** EXERCISE DIRECTIONS **
Look below for the line holding "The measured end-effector" and the line holding "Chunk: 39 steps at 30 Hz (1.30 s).". Repeat those two and everything between, exactly.

(Beginning of MATERIAL SHOWN)

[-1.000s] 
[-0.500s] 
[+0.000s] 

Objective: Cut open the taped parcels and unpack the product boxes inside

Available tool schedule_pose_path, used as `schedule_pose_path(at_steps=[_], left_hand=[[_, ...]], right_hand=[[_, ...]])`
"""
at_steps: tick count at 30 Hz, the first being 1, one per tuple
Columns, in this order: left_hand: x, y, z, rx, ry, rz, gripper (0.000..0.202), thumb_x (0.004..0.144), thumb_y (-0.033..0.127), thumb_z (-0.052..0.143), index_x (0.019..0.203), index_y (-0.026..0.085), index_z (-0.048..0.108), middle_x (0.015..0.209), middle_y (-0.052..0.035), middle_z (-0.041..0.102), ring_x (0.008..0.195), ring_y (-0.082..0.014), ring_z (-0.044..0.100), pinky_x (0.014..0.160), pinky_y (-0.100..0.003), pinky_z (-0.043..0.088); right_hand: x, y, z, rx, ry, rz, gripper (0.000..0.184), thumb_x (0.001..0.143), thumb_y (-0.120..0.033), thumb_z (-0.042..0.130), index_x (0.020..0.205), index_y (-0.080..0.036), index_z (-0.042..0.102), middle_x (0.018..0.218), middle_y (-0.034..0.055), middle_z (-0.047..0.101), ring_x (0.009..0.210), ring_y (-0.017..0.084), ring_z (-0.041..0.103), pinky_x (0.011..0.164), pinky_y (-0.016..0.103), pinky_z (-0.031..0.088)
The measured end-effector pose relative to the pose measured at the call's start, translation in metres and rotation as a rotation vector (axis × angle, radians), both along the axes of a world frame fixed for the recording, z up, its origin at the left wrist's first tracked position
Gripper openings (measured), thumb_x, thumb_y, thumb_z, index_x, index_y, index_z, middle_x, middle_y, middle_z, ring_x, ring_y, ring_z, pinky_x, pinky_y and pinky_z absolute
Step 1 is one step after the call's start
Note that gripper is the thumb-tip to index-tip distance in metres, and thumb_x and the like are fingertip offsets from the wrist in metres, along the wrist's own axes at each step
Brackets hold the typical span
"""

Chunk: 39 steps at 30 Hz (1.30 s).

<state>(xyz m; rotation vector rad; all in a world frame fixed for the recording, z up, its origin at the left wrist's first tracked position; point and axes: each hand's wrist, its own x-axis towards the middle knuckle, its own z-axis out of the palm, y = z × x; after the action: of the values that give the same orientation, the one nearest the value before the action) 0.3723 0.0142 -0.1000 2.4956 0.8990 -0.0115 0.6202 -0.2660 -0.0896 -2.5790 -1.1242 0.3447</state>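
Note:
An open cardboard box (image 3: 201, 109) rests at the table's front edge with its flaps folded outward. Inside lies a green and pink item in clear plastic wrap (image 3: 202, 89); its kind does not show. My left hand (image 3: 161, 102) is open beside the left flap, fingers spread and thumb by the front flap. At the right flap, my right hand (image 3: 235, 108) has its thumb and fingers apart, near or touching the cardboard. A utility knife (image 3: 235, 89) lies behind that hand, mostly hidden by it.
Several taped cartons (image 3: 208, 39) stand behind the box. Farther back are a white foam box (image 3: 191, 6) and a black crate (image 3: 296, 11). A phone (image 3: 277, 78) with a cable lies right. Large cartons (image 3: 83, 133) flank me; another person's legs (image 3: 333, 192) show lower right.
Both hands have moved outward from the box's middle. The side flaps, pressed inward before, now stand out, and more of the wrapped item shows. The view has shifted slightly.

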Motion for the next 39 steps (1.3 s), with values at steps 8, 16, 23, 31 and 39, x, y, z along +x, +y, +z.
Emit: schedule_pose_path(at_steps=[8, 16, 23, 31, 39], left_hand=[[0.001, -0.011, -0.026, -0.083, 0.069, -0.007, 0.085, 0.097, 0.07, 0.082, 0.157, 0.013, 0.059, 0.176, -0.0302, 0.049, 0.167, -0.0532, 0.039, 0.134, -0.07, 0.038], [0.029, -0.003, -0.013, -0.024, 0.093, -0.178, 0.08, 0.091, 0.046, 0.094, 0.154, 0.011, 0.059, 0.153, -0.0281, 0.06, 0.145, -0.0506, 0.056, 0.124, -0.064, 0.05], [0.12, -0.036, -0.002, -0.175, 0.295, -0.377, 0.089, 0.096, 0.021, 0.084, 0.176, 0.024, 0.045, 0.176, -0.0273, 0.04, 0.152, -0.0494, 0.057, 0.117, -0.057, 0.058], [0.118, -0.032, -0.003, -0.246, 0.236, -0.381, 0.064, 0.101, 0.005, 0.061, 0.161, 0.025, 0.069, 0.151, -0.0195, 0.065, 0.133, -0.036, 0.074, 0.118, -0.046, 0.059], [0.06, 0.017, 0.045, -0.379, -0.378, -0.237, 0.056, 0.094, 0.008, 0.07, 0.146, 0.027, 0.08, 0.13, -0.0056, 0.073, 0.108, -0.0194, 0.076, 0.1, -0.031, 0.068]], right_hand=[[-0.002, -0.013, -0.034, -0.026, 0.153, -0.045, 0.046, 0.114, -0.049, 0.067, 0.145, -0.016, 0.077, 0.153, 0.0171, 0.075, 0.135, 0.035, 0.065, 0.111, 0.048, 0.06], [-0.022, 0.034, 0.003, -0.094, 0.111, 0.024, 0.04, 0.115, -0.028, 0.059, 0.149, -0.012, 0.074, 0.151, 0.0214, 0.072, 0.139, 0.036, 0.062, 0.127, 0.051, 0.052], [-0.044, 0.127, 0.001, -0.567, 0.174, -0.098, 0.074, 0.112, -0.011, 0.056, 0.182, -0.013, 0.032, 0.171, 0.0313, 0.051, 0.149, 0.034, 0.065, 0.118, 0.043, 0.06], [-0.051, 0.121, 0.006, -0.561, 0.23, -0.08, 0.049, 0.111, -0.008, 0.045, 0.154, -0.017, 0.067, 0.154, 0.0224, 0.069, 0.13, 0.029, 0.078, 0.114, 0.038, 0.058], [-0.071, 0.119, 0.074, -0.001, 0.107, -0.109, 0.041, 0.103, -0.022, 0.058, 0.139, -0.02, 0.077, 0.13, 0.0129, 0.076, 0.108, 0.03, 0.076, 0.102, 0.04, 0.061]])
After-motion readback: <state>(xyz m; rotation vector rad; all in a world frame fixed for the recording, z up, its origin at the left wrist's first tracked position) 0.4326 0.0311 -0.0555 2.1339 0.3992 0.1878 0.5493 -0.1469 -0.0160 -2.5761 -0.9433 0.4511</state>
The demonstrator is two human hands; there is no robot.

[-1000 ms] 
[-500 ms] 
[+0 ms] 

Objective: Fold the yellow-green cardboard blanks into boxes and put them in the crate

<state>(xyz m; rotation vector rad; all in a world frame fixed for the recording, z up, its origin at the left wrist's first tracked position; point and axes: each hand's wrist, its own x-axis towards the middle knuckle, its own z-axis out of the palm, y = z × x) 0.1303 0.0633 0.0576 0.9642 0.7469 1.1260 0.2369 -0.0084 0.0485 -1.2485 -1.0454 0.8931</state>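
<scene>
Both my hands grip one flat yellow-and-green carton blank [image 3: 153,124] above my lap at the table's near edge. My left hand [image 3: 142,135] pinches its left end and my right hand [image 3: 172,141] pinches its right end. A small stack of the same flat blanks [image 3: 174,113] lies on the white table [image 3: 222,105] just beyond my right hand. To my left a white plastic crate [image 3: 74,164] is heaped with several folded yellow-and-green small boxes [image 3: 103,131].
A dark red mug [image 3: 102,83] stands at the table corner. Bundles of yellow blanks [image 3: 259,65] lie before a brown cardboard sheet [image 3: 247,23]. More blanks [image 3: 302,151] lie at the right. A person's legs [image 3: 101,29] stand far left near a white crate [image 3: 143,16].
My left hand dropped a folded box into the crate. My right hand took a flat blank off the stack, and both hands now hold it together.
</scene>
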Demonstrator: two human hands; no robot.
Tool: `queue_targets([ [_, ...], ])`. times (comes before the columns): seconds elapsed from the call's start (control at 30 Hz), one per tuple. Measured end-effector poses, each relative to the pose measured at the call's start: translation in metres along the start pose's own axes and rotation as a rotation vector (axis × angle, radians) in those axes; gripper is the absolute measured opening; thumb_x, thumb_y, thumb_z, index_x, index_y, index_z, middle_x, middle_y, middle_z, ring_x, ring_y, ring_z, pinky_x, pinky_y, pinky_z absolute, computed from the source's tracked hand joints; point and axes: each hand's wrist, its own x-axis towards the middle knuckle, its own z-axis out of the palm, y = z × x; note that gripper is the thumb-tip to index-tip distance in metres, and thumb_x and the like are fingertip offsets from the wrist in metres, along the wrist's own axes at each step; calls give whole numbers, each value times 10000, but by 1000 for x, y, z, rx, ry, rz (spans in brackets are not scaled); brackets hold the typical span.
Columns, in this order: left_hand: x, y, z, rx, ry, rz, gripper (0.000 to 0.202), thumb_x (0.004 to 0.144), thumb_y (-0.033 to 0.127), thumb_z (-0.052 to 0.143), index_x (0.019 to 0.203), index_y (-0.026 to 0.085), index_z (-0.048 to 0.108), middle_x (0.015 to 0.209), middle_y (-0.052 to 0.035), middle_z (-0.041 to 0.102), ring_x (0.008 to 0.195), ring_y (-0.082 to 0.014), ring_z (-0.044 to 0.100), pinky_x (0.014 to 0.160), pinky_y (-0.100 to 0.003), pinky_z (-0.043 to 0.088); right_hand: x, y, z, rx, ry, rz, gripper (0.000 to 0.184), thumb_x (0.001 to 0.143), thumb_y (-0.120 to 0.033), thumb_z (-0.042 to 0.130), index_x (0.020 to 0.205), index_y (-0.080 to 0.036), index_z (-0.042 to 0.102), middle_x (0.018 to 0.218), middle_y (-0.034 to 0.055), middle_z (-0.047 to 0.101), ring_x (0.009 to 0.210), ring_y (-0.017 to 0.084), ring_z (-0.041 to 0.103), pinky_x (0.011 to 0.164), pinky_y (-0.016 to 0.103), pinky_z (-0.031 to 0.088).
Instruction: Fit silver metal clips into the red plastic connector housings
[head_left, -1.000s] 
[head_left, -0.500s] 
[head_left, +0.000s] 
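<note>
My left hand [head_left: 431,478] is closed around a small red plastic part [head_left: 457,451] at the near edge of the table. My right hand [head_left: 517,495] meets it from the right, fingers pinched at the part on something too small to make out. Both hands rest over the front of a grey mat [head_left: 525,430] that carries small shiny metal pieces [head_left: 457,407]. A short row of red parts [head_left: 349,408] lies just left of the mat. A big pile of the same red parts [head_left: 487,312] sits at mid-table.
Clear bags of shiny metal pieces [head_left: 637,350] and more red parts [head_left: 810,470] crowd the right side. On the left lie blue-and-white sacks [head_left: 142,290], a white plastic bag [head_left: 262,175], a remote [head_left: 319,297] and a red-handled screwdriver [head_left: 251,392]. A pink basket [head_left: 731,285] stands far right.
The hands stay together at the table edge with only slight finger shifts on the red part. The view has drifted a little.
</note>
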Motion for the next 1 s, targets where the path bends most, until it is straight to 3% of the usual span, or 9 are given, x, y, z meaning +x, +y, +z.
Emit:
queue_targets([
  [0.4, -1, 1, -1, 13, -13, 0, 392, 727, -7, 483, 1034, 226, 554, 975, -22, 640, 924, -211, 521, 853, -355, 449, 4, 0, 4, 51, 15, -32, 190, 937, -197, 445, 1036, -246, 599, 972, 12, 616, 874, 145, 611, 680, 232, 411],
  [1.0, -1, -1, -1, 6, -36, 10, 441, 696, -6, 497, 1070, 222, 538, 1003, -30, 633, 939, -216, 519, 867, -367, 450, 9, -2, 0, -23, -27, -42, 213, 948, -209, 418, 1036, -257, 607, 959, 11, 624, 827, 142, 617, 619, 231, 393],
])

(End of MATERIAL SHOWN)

** TASK RESPONSE **
The measured end-effector pose relative to the pose measured at the call's start, translation in metres and rotation as a rotation vector (axis × angle, radians), both along the axes of a world frame fixed for the recording, z up, its origin at the left wrist's first tracked position
Gripper openings (measured), thumb_x, thumb_y, thumb_z, index_x, index_y, index_z, middle_x, middle_y, middle_z, ring_x, ring_y, ring_z, pinky_x, pinky_y and pinky_z absolute
Step 1 is one step after the call's start
Note that gripper is the thumb-tip to index-tip distance in metres, and thumb_x and the like are fingertip offsets from the wrist in metres, along the wrist's own axes at each step
Brackets hold the typical span
"""

Chunk: 39 steps at 30 Hz (1.30 s).

What appears above is the complete answer to the exercise.